[Extracted records]
◆ ◆ ◆ ◆ ◆ ◆ ◆

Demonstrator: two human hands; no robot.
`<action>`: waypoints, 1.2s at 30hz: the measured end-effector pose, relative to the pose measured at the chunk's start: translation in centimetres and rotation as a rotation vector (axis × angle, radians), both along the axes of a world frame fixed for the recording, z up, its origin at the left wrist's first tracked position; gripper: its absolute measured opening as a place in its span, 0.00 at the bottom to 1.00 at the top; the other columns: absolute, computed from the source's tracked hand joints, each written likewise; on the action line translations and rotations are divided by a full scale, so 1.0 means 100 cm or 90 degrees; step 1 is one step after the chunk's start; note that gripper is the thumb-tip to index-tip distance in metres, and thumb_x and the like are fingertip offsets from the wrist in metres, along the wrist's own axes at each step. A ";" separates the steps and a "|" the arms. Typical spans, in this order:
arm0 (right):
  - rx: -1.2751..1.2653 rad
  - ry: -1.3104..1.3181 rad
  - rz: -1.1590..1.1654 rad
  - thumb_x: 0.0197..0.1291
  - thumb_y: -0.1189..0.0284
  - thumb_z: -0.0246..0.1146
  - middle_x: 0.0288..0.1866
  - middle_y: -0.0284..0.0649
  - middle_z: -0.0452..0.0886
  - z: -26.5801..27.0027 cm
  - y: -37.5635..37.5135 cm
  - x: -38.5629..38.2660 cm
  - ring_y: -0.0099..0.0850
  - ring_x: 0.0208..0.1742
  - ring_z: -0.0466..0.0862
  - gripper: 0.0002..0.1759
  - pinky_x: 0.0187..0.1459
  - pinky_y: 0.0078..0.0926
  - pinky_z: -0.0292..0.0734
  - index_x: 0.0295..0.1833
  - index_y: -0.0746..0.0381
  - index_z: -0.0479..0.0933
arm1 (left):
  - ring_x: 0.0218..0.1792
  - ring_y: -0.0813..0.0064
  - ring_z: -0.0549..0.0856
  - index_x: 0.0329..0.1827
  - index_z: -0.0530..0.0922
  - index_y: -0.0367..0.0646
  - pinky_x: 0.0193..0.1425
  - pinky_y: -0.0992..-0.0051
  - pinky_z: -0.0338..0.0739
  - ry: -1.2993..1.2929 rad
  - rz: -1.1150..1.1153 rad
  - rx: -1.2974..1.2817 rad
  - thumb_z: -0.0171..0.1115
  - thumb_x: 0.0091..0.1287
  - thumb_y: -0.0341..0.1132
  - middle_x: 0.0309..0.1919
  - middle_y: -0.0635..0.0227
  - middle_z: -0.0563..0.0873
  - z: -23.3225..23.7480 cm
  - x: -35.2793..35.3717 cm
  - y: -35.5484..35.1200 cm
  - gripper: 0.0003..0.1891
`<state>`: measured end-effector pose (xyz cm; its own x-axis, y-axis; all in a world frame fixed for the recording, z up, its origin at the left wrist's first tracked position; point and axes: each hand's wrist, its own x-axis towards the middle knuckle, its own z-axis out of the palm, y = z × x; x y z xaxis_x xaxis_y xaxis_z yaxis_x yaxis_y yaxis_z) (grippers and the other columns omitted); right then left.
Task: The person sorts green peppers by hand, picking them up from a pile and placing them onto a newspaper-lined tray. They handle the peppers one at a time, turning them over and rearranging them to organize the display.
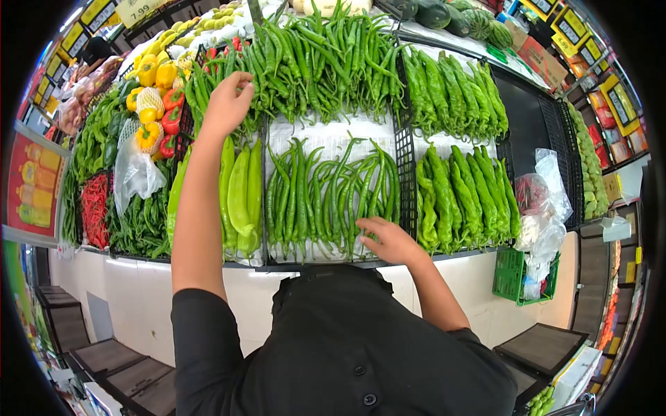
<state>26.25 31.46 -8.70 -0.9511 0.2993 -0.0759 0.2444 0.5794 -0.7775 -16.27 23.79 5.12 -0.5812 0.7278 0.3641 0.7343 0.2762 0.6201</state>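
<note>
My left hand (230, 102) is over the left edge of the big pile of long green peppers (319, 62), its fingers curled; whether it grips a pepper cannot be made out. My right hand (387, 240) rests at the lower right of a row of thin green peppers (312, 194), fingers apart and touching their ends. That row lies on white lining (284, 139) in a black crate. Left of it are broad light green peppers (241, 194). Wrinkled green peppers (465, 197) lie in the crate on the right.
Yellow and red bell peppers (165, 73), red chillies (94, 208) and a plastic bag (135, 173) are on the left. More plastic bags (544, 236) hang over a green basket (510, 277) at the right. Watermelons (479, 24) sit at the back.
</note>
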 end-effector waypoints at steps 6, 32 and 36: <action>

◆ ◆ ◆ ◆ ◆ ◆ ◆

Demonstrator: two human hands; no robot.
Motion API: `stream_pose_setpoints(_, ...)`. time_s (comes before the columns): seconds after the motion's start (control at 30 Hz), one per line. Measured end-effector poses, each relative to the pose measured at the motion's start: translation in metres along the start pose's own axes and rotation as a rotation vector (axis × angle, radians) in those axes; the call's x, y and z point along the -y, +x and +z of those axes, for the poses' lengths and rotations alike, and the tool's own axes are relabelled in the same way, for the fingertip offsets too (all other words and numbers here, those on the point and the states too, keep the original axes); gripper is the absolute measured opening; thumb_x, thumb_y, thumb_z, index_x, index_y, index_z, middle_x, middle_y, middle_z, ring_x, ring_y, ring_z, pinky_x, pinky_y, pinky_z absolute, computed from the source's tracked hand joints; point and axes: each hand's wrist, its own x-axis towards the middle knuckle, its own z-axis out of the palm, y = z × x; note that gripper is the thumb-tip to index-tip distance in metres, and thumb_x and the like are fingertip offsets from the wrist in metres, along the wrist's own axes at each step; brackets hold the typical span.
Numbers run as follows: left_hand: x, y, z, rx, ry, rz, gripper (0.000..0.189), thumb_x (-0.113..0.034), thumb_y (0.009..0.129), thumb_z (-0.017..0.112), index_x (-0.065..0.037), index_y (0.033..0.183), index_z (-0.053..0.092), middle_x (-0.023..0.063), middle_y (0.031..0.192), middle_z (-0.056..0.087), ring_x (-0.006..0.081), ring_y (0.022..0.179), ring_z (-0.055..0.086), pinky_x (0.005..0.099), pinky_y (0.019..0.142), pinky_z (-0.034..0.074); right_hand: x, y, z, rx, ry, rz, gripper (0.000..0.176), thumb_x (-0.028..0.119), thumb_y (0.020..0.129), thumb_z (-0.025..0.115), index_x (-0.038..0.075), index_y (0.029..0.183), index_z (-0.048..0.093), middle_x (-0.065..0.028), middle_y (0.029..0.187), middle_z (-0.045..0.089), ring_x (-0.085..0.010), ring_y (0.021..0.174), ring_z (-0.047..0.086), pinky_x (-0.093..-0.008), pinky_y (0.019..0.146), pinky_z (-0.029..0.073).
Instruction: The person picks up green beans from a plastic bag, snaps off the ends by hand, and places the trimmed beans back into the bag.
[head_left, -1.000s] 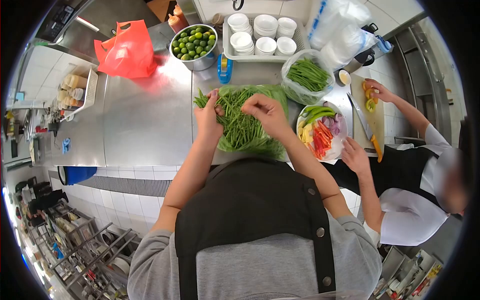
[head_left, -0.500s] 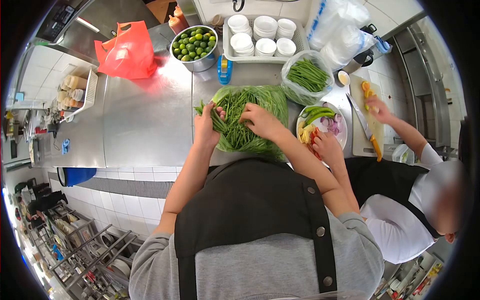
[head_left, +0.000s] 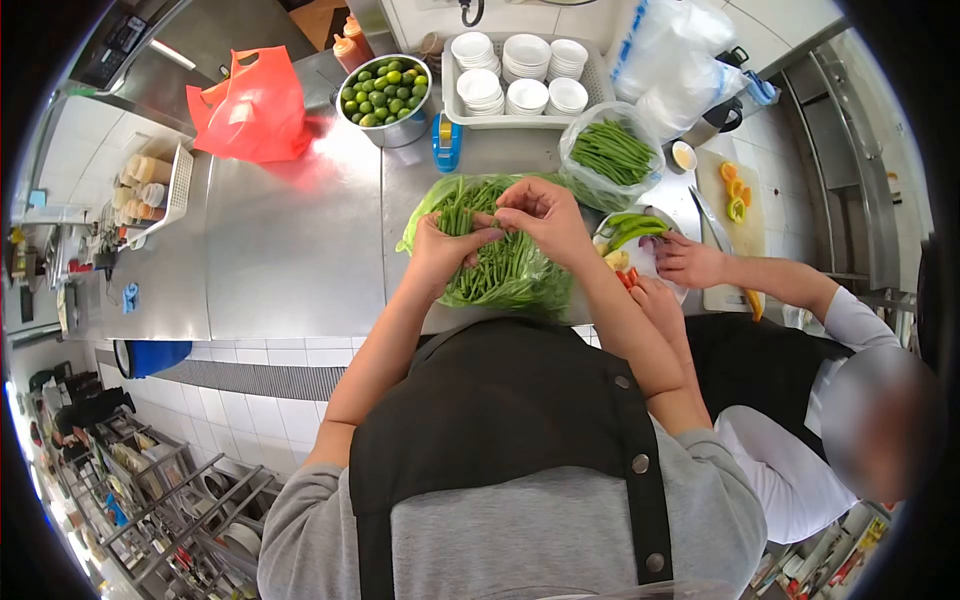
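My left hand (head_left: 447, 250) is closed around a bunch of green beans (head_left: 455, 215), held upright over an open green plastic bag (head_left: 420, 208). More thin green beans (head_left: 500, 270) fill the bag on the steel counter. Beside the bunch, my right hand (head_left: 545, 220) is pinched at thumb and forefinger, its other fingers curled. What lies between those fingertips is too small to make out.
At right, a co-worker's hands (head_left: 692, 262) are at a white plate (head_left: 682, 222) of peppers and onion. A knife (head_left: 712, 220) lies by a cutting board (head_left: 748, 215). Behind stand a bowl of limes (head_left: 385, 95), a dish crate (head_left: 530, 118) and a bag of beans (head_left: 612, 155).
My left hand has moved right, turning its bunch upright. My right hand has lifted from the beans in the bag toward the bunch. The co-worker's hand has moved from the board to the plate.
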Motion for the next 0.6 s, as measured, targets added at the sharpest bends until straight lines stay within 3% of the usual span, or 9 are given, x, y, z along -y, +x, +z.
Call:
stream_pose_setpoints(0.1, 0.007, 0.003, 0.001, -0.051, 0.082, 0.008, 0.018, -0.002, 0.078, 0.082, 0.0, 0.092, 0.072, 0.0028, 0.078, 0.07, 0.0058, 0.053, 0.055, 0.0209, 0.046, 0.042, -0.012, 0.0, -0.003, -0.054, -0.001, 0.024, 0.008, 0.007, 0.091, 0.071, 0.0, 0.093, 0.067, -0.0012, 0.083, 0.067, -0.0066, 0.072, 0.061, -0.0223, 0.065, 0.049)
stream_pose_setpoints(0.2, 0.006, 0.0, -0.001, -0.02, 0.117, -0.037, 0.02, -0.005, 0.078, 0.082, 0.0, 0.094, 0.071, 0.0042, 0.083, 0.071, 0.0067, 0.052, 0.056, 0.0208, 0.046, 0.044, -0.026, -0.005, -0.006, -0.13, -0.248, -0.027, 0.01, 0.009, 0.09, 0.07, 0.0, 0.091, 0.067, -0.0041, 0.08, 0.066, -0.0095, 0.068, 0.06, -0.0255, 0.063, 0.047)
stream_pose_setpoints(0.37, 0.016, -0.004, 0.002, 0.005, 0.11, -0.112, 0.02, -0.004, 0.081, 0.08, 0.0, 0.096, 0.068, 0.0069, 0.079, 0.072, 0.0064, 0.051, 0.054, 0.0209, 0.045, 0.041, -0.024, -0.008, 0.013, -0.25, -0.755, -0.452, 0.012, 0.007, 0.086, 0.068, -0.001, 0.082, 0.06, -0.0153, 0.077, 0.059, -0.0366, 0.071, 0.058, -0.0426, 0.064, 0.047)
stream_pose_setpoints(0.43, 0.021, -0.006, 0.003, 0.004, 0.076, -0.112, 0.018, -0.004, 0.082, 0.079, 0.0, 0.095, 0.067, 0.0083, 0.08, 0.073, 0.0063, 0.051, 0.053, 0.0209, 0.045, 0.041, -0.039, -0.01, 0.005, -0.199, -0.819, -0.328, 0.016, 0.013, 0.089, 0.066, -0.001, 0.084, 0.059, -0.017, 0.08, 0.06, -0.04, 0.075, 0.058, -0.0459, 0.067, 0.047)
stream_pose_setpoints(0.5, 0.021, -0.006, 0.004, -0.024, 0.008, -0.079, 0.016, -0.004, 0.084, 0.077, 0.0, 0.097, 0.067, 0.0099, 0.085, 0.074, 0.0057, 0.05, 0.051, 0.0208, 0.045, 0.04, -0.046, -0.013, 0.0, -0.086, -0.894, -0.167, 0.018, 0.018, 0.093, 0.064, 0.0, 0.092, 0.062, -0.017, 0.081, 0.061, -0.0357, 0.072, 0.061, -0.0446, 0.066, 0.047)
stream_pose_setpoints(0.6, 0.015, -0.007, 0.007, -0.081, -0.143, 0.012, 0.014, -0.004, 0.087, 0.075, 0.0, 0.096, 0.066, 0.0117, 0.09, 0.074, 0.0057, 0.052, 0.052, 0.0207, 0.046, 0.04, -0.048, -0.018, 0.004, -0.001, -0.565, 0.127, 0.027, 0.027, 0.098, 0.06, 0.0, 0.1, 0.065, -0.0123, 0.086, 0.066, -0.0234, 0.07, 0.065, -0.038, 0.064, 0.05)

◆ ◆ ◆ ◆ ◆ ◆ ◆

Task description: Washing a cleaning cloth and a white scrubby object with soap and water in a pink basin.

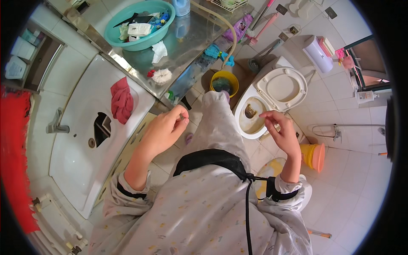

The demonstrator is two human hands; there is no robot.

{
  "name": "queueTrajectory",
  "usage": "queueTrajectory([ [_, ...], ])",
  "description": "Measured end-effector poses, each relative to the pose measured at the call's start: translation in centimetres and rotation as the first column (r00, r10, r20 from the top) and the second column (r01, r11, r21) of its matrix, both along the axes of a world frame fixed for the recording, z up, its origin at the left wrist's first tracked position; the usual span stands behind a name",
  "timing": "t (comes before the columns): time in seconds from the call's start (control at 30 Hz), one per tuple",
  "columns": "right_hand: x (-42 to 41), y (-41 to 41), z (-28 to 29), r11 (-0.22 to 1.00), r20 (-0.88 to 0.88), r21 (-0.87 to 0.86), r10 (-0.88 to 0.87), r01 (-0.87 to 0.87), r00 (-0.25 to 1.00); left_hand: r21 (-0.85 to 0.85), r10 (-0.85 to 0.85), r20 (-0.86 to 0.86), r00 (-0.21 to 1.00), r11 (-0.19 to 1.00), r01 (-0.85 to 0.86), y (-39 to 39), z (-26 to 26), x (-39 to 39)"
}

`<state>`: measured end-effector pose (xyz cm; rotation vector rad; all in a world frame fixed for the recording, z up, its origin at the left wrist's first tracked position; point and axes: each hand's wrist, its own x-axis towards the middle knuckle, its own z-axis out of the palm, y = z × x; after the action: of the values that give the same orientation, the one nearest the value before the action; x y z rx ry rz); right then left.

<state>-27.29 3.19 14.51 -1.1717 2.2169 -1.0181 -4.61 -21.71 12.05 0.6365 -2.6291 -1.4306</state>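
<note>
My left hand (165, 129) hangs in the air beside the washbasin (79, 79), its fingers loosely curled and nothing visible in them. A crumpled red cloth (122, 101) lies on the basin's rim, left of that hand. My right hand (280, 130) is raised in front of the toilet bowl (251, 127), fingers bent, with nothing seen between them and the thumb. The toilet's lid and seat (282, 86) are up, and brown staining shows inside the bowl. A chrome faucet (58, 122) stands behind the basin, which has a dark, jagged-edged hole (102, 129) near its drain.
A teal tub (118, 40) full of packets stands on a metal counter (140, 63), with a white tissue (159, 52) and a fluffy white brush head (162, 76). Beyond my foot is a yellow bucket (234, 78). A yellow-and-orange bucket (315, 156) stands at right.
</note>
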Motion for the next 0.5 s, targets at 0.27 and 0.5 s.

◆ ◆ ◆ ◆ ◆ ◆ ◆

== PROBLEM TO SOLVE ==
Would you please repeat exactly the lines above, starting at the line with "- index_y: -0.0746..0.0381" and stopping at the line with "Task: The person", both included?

== RESPONSE TO THIS EXERCISE ==
  - index_y: -0.0746..0.0381
  - index_z: -0.0479..0.0933
arm1 (left):
  - ring_x: 0.0218..0.1792
  - ring_y: -0.0813..0.0064
  - ring_z: -0.0549..0.0856
  - index_x: 0.0329..0.1827
  - index_z: -0.0530..0.0922
  - index_y: -0.0367..0.0646
  - pinky_x: 0.0193..0.1425
  - pinky_y: -0.0992..-0.0051
  - pinky_z: -0.0338..0.0739
  - ry: -1.2993..1.2929 rad
  - rz: -1.1150..1.1153 rad
  - rx: -1.2974..1.2817 rad
  - thumb_z: -0.0171..0.1115
  - thumb_x: 0.0091..0.1287
  - thumb_y: -0.0341..0.1132
  - middle_x: 0.0309..0.1919
  - middle_y: -0.0635..0.0227
  - middle_z: -0.0563..0.0873
  - z: -23.3225..23.7480 cm
  - x: -35.2793..35.3717 cm
  - y: -35.5484..35.1200 cm
  - gripper: 0.0003..0.1891
`<state>`: measured end-effector pose (xyz cm; its own x-axis, y-axis; all in a world frame fixed for the recording, z up, its origin at the left wrist's first tracked position; point and axes: each hand's wrist, its own x-axis towards the middle knuckle, its own z-axis out of the palm, y = z × x; x y z xaxis_x xaxis_y xaxis_z yaxis_x yaxis_y yaxis_z) (grippers and the other columns omitted); right then left.
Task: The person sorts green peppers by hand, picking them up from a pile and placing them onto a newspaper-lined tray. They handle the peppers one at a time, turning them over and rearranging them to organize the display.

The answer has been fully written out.